THE TASK - Only the lines from the first line of the data through the line containing "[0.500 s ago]" belong in the answer, transcribed exactly; pictures do not.

DATA UNDER STUDY -

• • •

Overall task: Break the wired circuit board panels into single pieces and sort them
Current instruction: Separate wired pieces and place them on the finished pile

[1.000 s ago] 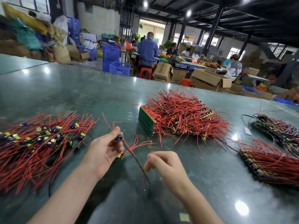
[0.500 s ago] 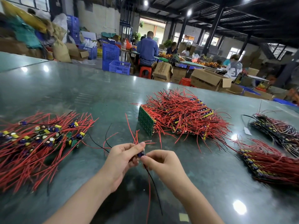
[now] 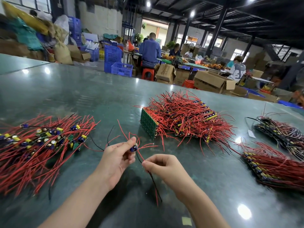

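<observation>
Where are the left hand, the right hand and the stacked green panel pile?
left hand (image 3: 115, 159): head view, on the back of the hand.
right hand (image 3: 164, 167): head view, on the knuckles.
green panel pile (image 3: 148, 123): head view, on the green board face at the pile's left end.

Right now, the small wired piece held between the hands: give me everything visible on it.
The wired piece is a small board with a blue cylindrical capacitor, red leads fanning upward and sideways, and black leads. It is held above the green table, touching nothing else. The left hand pinches its body; the right hand pinches a black and a red lead trailing downward. The board itself is mostly hidden.
</observation>
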`<state>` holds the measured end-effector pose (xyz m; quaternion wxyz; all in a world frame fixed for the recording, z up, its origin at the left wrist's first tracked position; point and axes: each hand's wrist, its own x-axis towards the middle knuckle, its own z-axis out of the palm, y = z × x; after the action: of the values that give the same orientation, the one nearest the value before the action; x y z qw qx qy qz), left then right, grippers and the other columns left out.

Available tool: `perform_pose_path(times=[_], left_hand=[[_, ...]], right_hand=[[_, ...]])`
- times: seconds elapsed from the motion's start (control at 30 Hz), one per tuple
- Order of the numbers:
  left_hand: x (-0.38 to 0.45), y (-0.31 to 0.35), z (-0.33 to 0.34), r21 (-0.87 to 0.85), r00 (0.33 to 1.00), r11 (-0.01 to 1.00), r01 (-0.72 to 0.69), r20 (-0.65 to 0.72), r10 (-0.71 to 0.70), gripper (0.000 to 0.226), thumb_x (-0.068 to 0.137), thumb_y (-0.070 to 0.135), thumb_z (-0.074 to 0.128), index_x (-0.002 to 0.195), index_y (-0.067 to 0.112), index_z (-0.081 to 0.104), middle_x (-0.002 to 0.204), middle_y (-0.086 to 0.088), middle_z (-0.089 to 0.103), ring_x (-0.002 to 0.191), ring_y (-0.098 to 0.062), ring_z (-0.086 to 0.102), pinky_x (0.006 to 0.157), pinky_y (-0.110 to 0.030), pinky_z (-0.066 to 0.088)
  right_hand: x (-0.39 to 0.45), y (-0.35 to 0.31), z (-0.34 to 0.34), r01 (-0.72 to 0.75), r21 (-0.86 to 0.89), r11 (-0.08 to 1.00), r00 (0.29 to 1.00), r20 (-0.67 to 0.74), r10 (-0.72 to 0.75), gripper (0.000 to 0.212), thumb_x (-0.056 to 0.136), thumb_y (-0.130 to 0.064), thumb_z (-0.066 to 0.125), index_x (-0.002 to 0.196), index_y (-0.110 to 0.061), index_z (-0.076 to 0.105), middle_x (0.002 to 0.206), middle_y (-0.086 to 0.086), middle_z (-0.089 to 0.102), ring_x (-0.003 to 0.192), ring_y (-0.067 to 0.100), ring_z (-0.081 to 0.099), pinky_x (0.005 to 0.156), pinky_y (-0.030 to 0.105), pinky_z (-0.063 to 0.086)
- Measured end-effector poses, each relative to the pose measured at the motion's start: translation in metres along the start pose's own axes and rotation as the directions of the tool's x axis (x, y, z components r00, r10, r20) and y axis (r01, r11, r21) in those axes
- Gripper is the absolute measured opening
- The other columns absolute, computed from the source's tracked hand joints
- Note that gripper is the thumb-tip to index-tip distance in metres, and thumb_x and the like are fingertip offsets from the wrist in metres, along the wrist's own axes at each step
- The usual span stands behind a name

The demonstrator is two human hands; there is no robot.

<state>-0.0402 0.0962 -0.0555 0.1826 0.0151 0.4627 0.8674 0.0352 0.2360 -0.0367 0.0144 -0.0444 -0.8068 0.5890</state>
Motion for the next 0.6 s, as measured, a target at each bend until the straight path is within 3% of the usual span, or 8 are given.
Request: perform_pose_path(times=[0.13,0.2,0.3,0.47,0.6], left_hand=[[0.000,0.006,0.000,-0.081,0.997,0.994,0.075,-0.015,-0.077,0.022,0.064,0.029,0.074,0.054,0.010,0.070,0.057,-0.001,0.054,0.043,-0.009,0.047,0.039,-0.019,0.041],[0.001,0.009,-0.001,-0.093,0.996,0.992,0.079,-0.041,-0.084,0.022,0.064,0.030,0.073,0.053,0.011,0.069,0.056,-0.001,0.054,0.043,-0.008,0.050,0.040,-0.019,0.044],[0.002,0.009,-0.001,-0.071,0.995,0.994,0.087,-0.035,-0.090,0.020,0.064,0.032,0.072,0.063,0.013,0.067,0.057,0.000,0.058,0.047,-0.009,0.056,0.044,-0.020,0.050],[0.000,0.007,-0.003,-0.063,0.995,0.995,0.082,0.058,-0.079,0.021,0.068,0.022,0.070,0.085,0.011,0.062,0.063,-0.003,0.062,0.053,-0.012,0.060,0.051,-0.021,0.055],[0.001,0.005,-0.004,-0.056,0.999,0.998,0.038,0.008,-0.038,0.018,0.069,0.015,0.067,0.083,0.008,0.059,0.059,-0.001,0.064,0.048,-0.009,0.060,0.048,-0.018,0.053]], right_hand=[[0.001,0.001,0.000,-0.128,0.295,0.947,0.983,0.162,0.082,0.021,0.084,-0.021,0.066,0.063,-0.019,0.068,0.069,0.000,0.062,0.058,0.007,0.049,0.061,0.021,0.036],[0.001,0.002,0.001,-0.176,0.412,0.894,0.972,0.216,0.091,0.017,0.083,-0.015,0.064,0.067,-0.018,0.066,0.067,0.002,0.063,0.056,0.008,0.053,0.059,0.019,0.041],[0.002,0.003,0.004,-0.151,0.432,0.889,0.981,0.177,0.080,0.011,0.087,-0.006,0.060,0.078,-0.012,0.060,0.062,0.002,0.064,0.055,0.006,0.057,0.060,0.015,0.045],[0.005,0.007,0.004,-0.084,0.294,0.952,0.996,0.047,0.074,0.012,0.088,-0.006,0.062,0.097,-0.015,0.063,0.061,-0.006,0.066,0.063,0.005,0.061,0.070,0.019,0.048],[0.006,0.012,0.009,0.109,-0.164,0.980,0.992,-0.050,-0.118,0.016,0.093,-0.011,0.057,0.103,-0.019,0.068,0.052,-0.014,0.058,0.056,-0.002,0.051,0.065,0.014,0.043]])
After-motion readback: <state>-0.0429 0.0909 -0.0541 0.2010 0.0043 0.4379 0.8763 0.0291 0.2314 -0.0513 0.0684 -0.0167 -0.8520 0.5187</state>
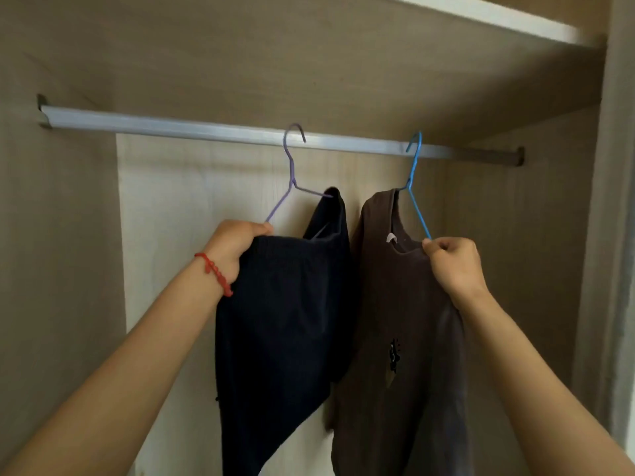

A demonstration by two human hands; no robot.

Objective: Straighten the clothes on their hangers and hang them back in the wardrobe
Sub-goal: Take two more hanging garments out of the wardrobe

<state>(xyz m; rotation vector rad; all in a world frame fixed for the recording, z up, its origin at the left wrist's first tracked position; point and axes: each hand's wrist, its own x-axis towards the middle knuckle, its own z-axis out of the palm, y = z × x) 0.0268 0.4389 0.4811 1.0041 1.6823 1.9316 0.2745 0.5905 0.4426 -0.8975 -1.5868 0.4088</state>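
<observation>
A silver wardrobe rail (171,125) runs across the top of the view. A purple wire hanger (292,170) hooks over it and carries a dark navy garment (281,321). My left hand (233,249), with a red bracelet on the wrist, grips the navy fabric and the hanger's left arm. To the right, a blue wire hanger (414,187) hooks on the rail with a brown T-shirt (398,321) on it. My right hand (453,266) pinches the shirt's collar and the blue hanger's right arm. Both garments hang tilted on their hangers.
The wardrobe's pale wood back panel (192,218) lies behind the clothes. Side walls close in at the left (58,252) and right (536,252). A shelf edge (498,18) sits above the rail. The rail's left stretch holds no hangers.
</observation>
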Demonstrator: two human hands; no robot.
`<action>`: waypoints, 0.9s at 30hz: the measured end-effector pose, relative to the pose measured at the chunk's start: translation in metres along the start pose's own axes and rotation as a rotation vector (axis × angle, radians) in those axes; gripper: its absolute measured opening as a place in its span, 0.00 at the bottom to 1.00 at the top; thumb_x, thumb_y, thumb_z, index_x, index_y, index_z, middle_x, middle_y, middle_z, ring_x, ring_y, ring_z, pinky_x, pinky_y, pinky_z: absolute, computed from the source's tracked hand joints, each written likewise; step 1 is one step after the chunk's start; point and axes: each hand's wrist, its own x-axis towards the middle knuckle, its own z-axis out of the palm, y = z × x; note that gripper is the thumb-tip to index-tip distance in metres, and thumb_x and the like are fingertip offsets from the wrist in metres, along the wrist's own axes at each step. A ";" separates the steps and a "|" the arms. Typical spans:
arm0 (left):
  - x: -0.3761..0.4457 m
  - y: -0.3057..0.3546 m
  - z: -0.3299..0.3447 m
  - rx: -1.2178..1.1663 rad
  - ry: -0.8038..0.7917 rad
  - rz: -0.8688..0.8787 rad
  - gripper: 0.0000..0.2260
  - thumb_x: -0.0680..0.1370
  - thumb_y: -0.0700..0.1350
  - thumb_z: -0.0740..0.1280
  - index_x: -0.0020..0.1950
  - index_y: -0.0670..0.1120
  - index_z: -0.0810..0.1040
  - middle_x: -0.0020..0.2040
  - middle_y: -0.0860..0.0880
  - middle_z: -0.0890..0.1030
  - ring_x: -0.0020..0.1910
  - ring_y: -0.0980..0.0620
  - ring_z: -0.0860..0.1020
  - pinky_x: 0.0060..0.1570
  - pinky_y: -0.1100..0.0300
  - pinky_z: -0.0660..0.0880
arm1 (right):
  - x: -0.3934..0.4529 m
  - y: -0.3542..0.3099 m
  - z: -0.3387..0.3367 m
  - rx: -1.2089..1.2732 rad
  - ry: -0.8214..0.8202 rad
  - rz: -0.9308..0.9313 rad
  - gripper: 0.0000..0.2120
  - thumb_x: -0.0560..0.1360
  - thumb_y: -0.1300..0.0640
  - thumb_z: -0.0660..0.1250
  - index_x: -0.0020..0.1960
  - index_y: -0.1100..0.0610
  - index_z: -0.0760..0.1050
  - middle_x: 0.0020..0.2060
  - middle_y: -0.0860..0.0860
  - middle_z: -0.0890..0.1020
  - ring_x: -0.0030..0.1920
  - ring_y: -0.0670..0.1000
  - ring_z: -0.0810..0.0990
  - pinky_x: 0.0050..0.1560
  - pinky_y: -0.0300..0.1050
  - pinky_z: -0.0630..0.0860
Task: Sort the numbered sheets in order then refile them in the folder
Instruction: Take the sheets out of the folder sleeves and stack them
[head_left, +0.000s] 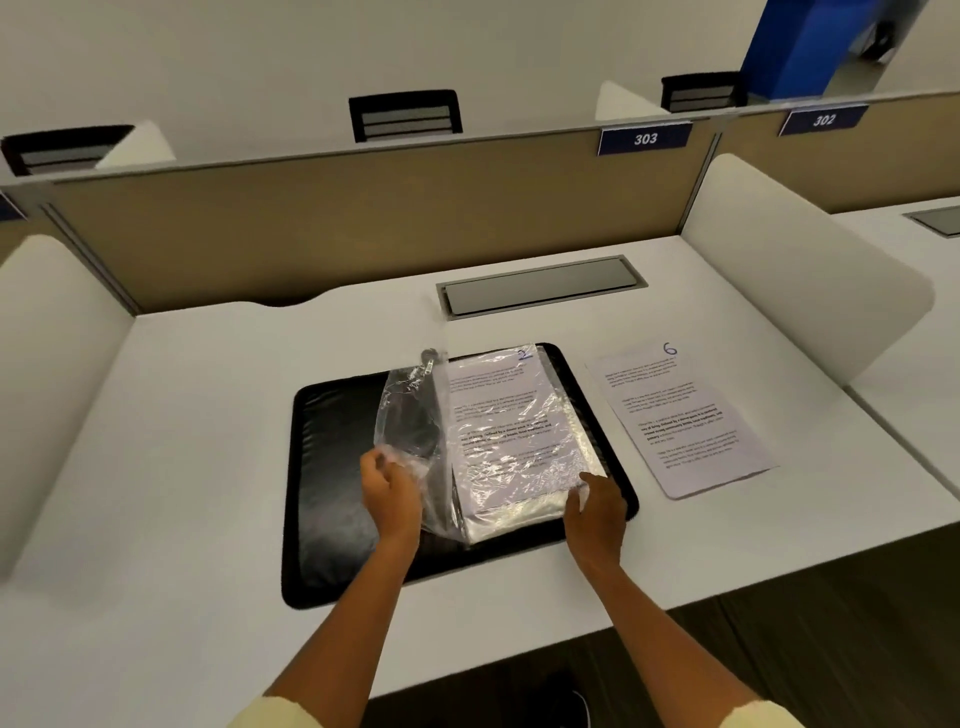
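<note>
On the white tabletop (182, 415), approx. center, lies an open black folder (332, 467) w/ clear plastic sleeves. Left hand (389, 491) pinches the lower edge of one clear sleeve (410, 410), lifted and turned up toward the left, crinkled, standing partly upright over the folder's spine. Right hand (597, 506) grips the bottom right corner of the sleeve stack (519, 447) on the folder's right half, fingers curled on the plastic. Top sheet in that stack, sheet 2 (498, 400), shows a handwritten "2" at its upper right, text lines visible thru the glossy plastic. Sheet 6 (680, 415) lies loose & flat on the tabletop just right of the folder, not touching it, "6" written at its top right. Behind the folder, a gray cable hatch (540, 286) set into the tabletop. Tan divider (311, 234) at the back carries a blue tag "303" (644, 138).
</note>
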 end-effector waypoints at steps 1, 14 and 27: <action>0.003 -0.003 -0.008 -0.019 0.020 -0.045 0.12 0.80 0.38 0.56 0.59 0.48 0.73 0.52 0.47 0.78 0.49 0.44 0.79 0.48 0.48 0.78 | -0.001 -0.001 0.002 -0.011 0.002 -0.001 0.14 0.79 0.60 0.66 0.64 0.60 0.76 0.61 0.60 0.77 0.63 0.62 0.74 0.59 0.57 0.75; 0.043 -0.032 -0.115 -0.117 -0.063 -0.469 0.20 0.75 0.55 0.72 0.56 0.40 0.78 0.46 0.41 0.81 0.43 0.42 0.81 0.37 0.50 0.82 | -0.005 -0.014 0.008 -0.042 0.022 0.050 0.19 0.77 0.63 0.69 0.66 0.63 0.73 0.64 0.63 0.74 0.66 0.65 0.72 0.62 0.58 0.72; 0.034 -0.046 -0.125 0.778 -0.043 0.159 0.18 0.73 0.38 0.71 0.62 0.41 0.74 0.54 0.39 0.76 0.53 0.38 0.74 0.45 0.50 0.72 | -0.003 -0.022 0.005 -0.064 0.053 0.142 0.17 0.76 0.65 0.69 0.65 0.64 0.75 0.63 0.64 0.75 0.64 0.66 0.72 0.62 0.60 0.72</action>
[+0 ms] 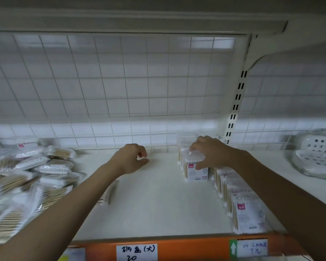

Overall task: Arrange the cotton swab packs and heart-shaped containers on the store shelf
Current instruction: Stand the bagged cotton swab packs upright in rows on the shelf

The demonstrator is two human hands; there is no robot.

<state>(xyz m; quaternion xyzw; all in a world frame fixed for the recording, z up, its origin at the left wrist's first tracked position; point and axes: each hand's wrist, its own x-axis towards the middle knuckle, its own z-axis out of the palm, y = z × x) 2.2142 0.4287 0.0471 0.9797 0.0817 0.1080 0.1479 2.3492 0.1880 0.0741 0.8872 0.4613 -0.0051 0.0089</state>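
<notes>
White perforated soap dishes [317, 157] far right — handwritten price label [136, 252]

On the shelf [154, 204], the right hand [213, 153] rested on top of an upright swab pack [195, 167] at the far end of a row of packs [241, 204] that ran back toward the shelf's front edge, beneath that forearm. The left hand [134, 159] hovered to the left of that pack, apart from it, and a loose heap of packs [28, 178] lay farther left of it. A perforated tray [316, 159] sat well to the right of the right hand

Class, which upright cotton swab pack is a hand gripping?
The rearmost upright cotton swab pack, gripped by the right hand; the row's others stand untouched.
</notes>
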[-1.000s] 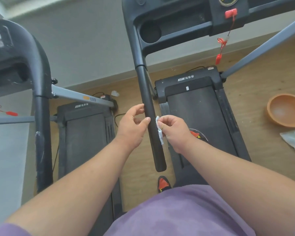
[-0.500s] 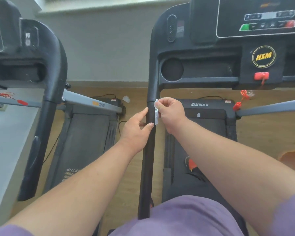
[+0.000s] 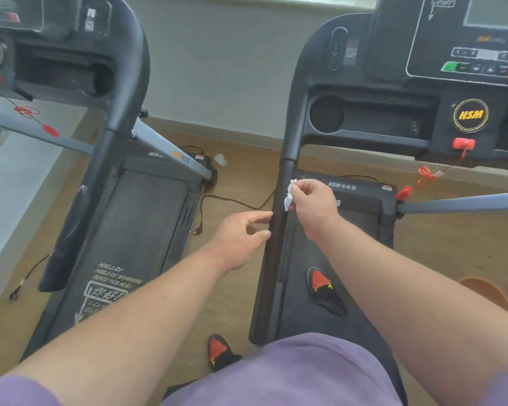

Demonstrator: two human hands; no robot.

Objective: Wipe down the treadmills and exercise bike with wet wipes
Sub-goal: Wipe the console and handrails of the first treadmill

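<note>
Nearest the camera, the left hand (image 3: pixel 241 238) hangs loosely spread, fingertips at the black padded handrail (image 3: pixel 272 250) of the right-hand treadmill. Just beyond, the right hand (image 3: pixel 313 205) pinches a crumpled white wet wipe (image 3: pixel 289 197) against that rail. Wiping the rail appears underway; next likely calls for sliding toward the black console (image 3: pixel 393 71). Farther off, "HSM" marks its yellow-ringed badge (image 3: pixel 470 115).
</note>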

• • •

OUTPUT OF THE EXERCISE -
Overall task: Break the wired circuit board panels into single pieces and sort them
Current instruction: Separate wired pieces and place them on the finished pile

[1.000 s ago] 
[0.500 s ago] 

Nothing else is part of this exercise.